Schwarz-Weiß-Filme schaffen Distanz, die Farbfilme bringen uns das Weltkriegsgeschehen schockierend nahe.

Doku: Der Krieg, ARD, 21.00 Uhr

Über die frühlingsgrünen Wiesen Flanderns rücken 1940 deutsche Panzer auf Dünkirchen vor. In grellem Gelbrot lodernde Flammen aus den Fensterhöhlen Londoner Wohnhäuser, die von deutschen Bomben getroffen wurden. Ein kleines blondes Mädchen in rotem Kleid wehrt sich verzweifelt gegen einen Erwachsenen, der ihm eine Gasmaske aufsetzen will - Szenen aus der ersten Folge der dreiteiligen Dokumentation unter dem Titel "Der Krieg", die die ARD heute Abend startet.

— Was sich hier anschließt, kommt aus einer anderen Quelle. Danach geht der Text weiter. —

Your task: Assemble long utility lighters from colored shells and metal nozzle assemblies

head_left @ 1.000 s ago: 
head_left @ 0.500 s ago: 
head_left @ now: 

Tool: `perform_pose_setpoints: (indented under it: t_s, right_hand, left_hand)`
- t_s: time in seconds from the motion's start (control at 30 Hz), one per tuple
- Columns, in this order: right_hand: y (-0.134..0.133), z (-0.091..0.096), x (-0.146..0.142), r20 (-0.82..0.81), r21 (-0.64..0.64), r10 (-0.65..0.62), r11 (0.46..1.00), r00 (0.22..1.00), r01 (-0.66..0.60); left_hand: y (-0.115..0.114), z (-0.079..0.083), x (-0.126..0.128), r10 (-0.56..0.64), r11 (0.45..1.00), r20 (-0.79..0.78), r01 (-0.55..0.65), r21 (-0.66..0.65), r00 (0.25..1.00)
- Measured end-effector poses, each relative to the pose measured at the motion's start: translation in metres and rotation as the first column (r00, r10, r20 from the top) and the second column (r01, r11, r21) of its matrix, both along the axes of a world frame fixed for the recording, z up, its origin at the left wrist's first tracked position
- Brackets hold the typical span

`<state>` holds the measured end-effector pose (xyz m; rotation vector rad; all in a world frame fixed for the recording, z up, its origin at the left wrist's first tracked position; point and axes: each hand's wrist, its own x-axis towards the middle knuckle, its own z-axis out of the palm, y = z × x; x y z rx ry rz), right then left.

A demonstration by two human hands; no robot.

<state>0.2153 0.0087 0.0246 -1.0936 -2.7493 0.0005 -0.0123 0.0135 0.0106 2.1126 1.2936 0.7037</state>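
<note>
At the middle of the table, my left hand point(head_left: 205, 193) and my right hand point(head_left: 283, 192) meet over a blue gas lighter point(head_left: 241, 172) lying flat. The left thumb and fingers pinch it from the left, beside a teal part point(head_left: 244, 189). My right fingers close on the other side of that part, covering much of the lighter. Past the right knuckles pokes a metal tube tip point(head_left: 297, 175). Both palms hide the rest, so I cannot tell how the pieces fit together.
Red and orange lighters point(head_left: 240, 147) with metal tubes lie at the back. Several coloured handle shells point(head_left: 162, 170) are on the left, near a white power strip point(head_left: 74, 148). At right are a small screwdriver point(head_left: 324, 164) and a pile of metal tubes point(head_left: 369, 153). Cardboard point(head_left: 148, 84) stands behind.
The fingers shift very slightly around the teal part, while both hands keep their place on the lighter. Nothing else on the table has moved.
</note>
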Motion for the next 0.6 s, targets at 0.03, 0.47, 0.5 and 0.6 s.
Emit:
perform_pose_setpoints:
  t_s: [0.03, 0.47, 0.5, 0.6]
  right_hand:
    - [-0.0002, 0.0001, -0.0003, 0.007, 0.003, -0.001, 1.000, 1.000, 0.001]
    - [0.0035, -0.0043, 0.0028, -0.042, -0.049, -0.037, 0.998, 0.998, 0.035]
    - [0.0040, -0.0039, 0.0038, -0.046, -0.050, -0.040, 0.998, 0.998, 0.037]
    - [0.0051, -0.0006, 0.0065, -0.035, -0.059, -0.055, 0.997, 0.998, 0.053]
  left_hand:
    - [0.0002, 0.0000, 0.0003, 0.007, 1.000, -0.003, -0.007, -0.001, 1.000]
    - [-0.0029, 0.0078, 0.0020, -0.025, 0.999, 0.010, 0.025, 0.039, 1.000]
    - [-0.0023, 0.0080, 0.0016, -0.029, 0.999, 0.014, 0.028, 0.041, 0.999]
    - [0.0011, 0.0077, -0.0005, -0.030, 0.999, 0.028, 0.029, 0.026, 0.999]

Kriegsbilder haben wir im Fernsehen oft gesehen, diese sind anders. Im historischen Gedächtnis läuft der Zweiten Weltkrieg in körnigem Schwarz-Weiß ab. Die vertrauten Filmbilder haben historische Patina, sie dokumentieren ein weit zurückliegendes Geschehen. Sehen wir solche Szenen aber in Farbe, rücken sie uns auf verstörende Weise nahe.

Als der Zweiten Weltkrieg am 1. September 1939 begann, hatten Techniker der Agfa-Werke im mitteldeutschen Wolfen bereits ein Verfahren zur Herstellung von Farbfilmen entwickelt, aber das Material wurde nur in Ausnahmefällen benutzt. Trotzdem gelang es den beiden französischen Filmemachern Isabelle Clarke und Daniel Costelle, im Laufe von mehr als zwei Jahren eine ganze Reihe von Filmsequenzen zu entdecken, die während des Krieges von Soldaten, aber auch von Kameraleuten und Amateuren in Farbe gedreht wurden. Darüber hinaus fanden sie im Rahmen ihrer aufwendigen Rechercheaktion in 17 Ländern und mehr als 100 Archiven völlig unbekannte schwarz-weiße Filmdokumente, die sie nachträglich kolorieren ließen. Technisch war die Produktion des französischen Senders France 2 eine Herausforderung. So wurden etwa für den Soundtrack die Motoren historischer Flugzeuge wieder in Gang gesetzt, um den originalen Klang zu erzeugen. Die größten Probleme bereitete das Kolorieren der Schwarz-Weiß-Filme, das nur zwei Firmen (in Paris und San Diego) beherrschen. Manchmal erforderte das Einfärben einer einzigen Filmminute einen ganzen Tag.

Auf der Grundlage dieses Materials entstand schließlich die Dokumentation, die im Herbst in Frankreich unter dem Titel "Apokalypse" lief und für erhebliches Aufsehen sorgte. Tatsächlich wirken diese Filmbilder mit ihrer merkwürdigen aquarellhaften Farbigkeit realer und authentischer als die immer wieder gezeigten Schwarz-Weiß-Sequenzen. Diese Film-Doku kommt ohne die einordnenden Statements von Historikern, ohne Zeitzeugenberichte oder nachgestellte Spielszenen aus. Es gibt eine Flut von farbigen Bildern, die vor allem den Alltag zeigen - das, was der Krieg den Menschen tagtäglich angetan hat. So sieht man Menschen ins Gesicht, die nur wenige Momente später sterben werden wie die blutjungen GIs, die am 6. Juni 1944 bei der Landung in der Normandie ins Feuer deutscher Maschinengewehre stürmen müssen. "Es mag im Kontext von Krieg als Thema zynisch klingen, aber diese ungewohnte, eigene 'Ästhetik' schafft neue Assoziationen. Vielfach bewirkt sie eine schockierende Nähe zu den Ereignissen", meint ARD-Chefredakteur Thomas Baumann, der sicher ist, dass diese Produktion auch jüngere Zuschauer erreichen und beeindrucken wird.